ATCT From United States of America, joined Mar 2001, 2295 posts, RR: 38
Reply 9, posted (9 years 4 months 5 days 15 hours ago) and read 1979 times:
Usually we dont say "Cleared Direct Ellwood City" (as in Ellwood City VOR or any VOR for that matter unless we know beyond a doubt that with a cessna 152 at that altititude you could recieve the navaid. We usually use the phrase "When Able, proceed direct Ellwood City". The pilot always has the ability to say unable, then we are forced to give Radar Vectors (RV's) granted it is in a Radar environment. And regarding flight plans, alot of flight plans are via VOR-VOR without a published airway. From an ATC perspective (im not a center guy so I cant say 100% for the centers) I know we like to see within 4 miles or so of the "centerline" of the route direct to the next VOR. (same width as a federal airway). Anywho hope this helps a bit.
"The way to get started is to quit talking and begin doing." - Walt Disney
LongHauler From Canada, joined Mar 2004, 4993 posts, RR: 42
Reply 10, posted (9 years 4 months 5 days 13 hours ago) and read 1948 times:
In your case, destined for SFO, it sounds like for flow control your arrival runway was switched. Coming from the east, you likely would have flight planned for the Modesto arrival to SFO, for runway 28R. As things back up, and flow control is better metered, some aircraft are switched to 28L.

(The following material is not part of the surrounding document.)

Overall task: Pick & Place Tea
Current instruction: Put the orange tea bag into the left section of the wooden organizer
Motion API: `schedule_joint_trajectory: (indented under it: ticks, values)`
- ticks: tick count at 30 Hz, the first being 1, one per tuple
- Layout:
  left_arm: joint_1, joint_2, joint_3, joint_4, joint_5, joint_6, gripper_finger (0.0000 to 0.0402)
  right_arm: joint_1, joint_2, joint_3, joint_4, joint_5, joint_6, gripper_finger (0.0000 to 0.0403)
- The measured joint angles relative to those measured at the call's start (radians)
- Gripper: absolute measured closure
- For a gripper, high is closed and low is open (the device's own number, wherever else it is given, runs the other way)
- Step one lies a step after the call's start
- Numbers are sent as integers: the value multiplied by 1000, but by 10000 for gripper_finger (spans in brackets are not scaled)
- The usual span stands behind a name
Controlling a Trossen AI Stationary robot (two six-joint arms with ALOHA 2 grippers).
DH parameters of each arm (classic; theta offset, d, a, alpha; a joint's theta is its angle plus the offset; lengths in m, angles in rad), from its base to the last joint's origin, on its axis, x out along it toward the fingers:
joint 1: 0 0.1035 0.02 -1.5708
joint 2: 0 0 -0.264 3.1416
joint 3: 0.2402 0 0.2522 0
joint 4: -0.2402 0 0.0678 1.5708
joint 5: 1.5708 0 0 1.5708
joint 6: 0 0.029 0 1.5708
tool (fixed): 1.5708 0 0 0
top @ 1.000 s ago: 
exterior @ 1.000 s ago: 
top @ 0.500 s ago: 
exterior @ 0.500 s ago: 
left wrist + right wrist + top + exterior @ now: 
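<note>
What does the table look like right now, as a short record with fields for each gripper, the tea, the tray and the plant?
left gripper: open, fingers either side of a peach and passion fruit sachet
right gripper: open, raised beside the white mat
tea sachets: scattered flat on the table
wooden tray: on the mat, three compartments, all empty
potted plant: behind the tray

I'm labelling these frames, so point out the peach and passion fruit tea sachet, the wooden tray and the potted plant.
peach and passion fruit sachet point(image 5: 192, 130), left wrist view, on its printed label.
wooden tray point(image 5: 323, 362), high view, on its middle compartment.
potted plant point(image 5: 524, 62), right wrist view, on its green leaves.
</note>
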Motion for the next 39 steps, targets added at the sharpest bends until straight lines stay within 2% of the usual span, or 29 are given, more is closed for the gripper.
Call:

To arrive north of the airport and fly a left hand pattern from the west side, you would be rerouted on the Golden Gate arrival, of which Point Reyes is one of the waypoints. (A VOR in this case).
Never gonna grow up, never gonna slow down .... Barefoot Blue Jean Night
Modesto2 From United States of America, joined Jul 2000, 2801 posts, RR: 5
Reply 11, posted (9 years 4 months 3 days 19 hours ago) and read 1863 times:
LongHauler, European arrivals often use the Golden Gate 4 since their route places them north of the Bay Area. The Modesto 2 arrival is most often used for arrivals from the east from U.S. cities like NY and DC. Golden Gate 4 arrivals often use 28R as well with a downwind over the bay and a right base leg for the 28's.